● **What you are asked to do**: For each line of the data below that contains "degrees", return that line.

● **Data provided**:
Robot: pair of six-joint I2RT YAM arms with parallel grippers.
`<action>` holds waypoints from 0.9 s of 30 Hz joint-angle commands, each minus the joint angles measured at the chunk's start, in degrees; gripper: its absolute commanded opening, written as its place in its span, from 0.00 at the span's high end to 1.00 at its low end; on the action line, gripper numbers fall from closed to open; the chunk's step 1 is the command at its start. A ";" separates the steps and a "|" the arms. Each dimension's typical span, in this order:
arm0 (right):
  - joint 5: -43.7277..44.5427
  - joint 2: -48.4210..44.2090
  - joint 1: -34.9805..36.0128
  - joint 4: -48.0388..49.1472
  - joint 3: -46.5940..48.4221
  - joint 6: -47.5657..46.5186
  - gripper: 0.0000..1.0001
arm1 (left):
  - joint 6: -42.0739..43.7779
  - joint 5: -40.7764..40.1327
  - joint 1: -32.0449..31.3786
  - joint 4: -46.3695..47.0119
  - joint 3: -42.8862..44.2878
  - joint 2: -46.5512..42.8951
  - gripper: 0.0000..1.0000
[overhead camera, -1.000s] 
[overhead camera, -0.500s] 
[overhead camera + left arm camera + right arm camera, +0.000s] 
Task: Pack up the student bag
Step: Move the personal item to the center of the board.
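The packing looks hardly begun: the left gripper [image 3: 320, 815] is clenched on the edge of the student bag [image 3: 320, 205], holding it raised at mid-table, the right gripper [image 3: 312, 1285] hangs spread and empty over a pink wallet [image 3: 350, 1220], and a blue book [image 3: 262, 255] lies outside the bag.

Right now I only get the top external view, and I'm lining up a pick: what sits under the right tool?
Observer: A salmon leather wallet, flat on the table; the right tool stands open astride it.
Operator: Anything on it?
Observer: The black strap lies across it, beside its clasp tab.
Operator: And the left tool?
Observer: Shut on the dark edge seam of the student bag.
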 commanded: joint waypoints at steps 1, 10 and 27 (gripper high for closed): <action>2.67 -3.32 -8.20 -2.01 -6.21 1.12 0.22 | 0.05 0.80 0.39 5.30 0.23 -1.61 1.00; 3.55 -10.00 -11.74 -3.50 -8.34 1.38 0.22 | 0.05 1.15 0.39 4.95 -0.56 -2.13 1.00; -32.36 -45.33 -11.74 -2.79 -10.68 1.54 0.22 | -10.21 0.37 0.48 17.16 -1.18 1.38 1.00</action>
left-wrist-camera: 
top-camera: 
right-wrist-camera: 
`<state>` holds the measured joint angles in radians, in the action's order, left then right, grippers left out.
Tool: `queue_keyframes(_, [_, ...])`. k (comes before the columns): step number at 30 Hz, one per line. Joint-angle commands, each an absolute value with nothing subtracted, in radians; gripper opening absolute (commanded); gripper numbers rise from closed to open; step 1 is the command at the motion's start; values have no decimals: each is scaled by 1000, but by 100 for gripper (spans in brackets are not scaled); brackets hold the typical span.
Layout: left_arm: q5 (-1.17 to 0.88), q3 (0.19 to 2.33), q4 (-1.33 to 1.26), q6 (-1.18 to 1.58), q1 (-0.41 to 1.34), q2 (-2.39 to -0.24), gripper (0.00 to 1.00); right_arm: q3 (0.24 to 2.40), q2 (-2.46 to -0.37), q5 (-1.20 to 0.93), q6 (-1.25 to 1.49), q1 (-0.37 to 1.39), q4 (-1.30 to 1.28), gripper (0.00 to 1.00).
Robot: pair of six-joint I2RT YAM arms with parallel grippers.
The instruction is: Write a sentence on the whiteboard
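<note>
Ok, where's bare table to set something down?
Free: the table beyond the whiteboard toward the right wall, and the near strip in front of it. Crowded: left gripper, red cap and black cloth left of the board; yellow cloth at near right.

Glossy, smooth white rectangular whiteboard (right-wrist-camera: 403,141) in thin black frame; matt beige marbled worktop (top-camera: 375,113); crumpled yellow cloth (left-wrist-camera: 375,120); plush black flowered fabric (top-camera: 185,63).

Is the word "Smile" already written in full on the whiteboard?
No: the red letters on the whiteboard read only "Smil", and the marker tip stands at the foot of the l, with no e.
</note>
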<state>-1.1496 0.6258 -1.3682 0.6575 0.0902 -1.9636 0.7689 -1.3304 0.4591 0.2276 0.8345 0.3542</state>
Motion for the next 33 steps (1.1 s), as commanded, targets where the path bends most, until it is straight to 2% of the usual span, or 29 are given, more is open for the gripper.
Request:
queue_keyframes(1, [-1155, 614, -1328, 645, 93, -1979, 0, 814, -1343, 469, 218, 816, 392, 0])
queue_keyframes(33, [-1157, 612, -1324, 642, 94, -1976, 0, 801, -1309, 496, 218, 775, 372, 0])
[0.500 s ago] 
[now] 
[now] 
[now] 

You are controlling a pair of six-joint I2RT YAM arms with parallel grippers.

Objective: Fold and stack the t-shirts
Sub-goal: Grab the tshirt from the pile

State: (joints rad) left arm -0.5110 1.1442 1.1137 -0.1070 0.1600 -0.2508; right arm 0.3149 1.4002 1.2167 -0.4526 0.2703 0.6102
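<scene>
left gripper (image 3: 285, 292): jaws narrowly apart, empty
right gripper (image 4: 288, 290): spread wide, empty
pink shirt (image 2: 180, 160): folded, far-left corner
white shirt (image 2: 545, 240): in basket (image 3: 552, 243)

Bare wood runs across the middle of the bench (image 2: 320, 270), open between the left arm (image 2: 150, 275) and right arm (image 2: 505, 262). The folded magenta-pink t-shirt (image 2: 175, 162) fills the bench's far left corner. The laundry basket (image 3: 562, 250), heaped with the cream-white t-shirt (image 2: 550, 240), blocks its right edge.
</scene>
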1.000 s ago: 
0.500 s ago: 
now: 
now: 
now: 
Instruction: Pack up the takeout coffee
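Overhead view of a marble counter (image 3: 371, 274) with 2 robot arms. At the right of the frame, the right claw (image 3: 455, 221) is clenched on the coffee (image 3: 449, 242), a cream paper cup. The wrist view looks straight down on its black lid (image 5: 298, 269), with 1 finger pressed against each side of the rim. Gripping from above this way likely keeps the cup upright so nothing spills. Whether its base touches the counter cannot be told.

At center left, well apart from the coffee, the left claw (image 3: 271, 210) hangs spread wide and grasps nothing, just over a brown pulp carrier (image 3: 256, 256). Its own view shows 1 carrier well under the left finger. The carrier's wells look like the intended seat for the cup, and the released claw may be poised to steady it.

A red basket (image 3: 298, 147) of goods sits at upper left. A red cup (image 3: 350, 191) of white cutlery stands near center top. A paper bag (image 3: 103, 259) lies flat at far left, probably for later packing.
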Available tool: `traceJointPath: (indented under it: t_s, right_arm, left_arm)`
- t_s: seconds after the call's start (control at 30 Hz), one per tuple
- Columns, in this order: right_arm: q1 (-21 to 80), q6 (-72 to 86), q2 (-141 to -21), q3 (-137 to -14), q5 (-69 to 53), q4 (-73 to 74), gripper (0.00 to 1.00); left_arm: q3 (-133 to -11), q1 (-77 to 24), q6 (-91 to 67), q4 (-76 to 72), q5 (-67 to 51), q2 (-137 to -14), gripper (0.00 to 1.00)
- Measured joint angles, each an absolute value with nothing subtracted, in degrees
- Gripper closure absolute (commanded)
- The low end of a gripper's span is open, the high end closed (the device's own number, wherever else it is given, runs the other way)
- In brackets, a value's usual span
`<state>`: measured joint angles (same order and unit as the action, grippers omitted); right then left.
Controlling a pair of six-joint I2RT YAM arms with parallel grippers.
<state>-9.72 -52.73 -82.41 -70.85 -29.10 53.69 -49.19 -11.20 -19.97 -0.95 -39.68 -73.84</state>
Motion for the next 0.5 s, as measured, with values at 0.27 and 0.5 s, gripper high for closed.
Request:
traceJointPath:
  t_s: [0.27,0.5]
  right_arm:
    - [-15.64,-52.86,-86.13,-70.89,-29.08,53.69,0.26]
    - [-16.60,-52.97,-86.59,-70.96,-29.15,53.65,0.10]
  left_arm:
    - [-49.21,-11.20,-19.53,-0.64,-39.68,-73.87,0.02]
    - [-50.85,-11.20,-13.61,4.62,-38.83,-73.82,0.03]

● **Answer for this exercise**:
`<action>` holds waypoints from 0.9 s of 30 Hz joint-angle commands, each minus the joint angles measured at the chunk's start, in degrees; gripper: its absolute commanded opening, written as its place in its span, from 0.00 at the span's high end to 1.00 at its low end; on the action line, gripper numbers fall from closed to open; the chunk's step 1 is the command at its start. A ";" separates the steps and a "|" the arms. Each dimension's typical span, in this order:
- Measured joint angles, each an absolute value with nothing subtracted, in degrees

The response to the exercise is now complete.